What is being asked
Keep the pictures out. Write out every line of the listing exactly.

Collected material
········
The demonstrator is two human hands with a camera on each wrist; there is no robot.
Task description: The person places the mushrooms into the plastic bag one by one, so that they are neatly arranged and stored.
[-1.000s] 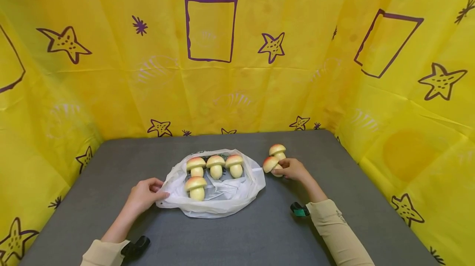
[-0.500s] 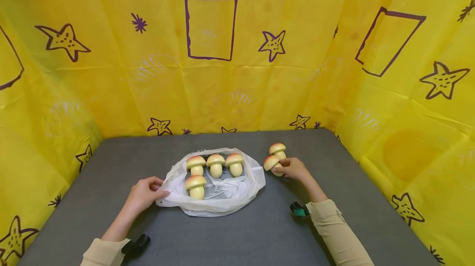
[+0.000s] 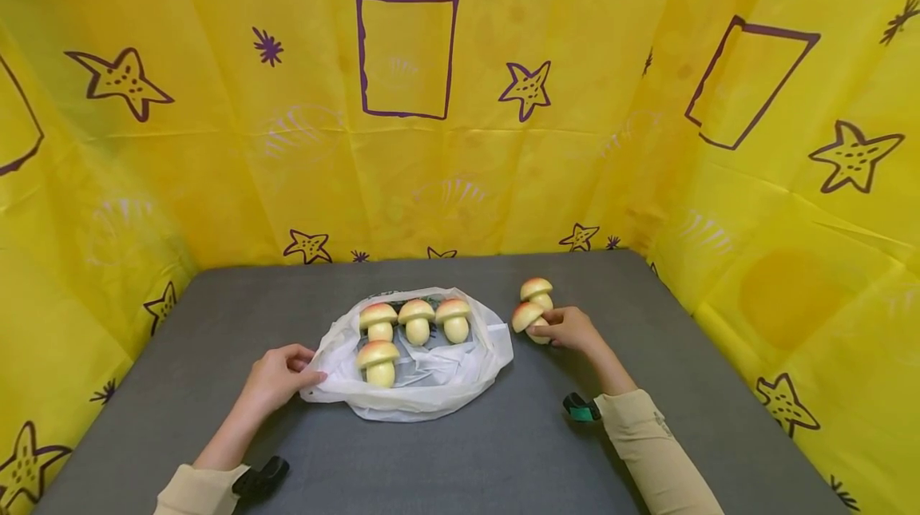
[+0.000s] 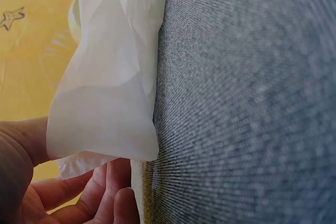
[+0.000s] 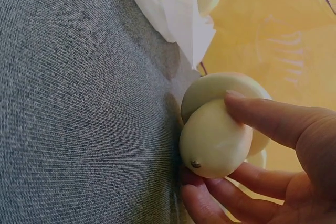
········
Finished exercise
The demonstrator is two human hands with a camera on each wrist; there is no robot.
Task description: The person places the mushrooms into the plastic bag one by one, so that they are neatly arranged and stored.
[-1.000s] 
[-0.500s] 
[+0.000s] 
[+0.000s] 
[+0.000s] 

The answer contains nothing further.